Your answer should be the full listing, copied word for word.

§ **SUPPLIED DATA**
══════
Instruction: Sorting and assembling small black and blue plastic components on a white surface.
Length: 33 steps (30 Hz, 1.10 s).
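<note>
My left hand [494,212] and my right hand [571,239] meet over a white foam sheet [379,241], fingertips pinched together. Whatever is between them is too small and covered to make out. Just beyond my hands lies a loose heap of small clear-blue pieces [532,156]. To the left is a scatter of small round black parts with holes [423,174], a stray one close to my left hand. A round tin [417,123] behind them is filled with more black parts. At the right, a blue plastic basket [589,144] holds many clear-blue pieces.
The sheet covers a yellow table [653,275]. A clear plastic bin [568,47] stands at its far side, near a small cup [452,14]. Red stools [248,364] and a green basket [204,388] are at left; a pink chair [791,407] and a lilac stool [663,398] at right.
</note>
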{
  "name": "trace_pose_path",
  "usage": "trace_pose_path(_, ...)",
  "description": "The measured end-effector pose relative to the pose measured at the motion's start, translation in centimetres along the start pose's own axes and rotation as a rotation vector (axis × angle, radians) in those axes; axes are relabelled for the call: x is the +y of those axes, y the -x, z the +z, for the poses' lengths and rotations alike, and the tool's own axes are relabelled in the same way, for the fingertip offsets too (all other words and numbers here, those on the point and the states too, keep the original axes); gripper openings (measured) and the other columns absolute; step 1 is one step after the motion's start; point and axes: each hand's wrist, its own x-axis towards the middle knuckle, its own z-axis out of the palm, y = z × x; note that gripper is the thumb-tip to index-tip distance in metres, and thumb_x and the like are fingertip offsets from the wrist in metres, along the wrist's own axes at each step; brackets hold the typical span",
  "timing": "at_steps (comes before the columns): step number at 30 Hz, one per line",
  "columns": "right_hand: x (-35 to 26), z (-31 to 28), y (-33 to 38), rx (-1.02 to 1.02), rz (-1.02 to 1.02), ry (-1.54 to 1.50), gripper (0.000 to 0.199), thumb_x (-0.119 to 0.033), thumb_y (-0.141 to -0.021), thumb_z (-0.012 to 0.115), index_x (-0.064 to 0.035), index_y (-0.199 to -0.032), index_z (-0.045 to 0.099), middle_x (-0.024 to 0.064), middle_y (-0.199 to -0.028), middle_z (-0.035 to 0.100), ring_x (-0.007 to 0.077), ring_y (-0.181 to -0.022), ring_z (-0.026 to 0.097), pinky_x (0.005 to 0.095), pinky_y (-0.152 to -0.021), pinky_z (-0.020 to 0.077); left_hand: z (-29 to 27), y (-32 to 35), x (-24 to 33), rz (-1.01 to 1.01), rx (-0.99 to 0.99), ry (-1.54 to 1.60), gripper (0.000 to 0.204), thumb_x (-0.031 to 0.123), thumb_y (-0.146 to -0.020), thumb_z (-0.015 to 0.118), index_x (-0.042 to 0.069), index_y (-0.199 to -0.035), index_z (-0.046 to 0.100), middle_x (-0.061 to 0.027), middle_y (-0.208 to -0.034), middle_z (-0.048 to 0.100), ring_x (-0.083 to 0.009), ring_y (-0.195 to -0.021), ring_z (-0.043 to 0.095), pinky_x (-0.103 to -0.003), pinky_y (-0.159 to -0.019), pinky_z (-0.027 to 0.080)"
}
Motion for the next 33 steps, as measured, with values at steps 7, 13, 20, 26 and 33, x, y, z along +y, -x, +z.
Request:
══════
§ **TASK SOLUTION**
Instruction: Sorting and assembling small black and blue plastic components on a white surface.
Length: 33 steps (30 Hz, 1.10 s).
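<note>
My left hand [494,212] and my right hand [571,239] meet over a white foam sheet [379,241], fingertips pinched together. Whatever is between them is too small and covered to make out. Just beyond my hands lies a loose heap of small clear-blue pieces [532,156]. To the left is a scatter of small round black parts with holes [423,174], a stray one close to my left hand. A round tin [417,123] behind them is filled with more black parts. At the right, a blue plastic basket [589,144] holds many clear-blue pieces.
The sheet covers a yellow table [653,275]. A clear plastic bin [568,47] stands at its far side, near a small cup [452,14]. Red stools [248,364] and a green basket [204,388] are at left; a pink chair [791,407] and a lilac stool [663,398] at right.
</note>
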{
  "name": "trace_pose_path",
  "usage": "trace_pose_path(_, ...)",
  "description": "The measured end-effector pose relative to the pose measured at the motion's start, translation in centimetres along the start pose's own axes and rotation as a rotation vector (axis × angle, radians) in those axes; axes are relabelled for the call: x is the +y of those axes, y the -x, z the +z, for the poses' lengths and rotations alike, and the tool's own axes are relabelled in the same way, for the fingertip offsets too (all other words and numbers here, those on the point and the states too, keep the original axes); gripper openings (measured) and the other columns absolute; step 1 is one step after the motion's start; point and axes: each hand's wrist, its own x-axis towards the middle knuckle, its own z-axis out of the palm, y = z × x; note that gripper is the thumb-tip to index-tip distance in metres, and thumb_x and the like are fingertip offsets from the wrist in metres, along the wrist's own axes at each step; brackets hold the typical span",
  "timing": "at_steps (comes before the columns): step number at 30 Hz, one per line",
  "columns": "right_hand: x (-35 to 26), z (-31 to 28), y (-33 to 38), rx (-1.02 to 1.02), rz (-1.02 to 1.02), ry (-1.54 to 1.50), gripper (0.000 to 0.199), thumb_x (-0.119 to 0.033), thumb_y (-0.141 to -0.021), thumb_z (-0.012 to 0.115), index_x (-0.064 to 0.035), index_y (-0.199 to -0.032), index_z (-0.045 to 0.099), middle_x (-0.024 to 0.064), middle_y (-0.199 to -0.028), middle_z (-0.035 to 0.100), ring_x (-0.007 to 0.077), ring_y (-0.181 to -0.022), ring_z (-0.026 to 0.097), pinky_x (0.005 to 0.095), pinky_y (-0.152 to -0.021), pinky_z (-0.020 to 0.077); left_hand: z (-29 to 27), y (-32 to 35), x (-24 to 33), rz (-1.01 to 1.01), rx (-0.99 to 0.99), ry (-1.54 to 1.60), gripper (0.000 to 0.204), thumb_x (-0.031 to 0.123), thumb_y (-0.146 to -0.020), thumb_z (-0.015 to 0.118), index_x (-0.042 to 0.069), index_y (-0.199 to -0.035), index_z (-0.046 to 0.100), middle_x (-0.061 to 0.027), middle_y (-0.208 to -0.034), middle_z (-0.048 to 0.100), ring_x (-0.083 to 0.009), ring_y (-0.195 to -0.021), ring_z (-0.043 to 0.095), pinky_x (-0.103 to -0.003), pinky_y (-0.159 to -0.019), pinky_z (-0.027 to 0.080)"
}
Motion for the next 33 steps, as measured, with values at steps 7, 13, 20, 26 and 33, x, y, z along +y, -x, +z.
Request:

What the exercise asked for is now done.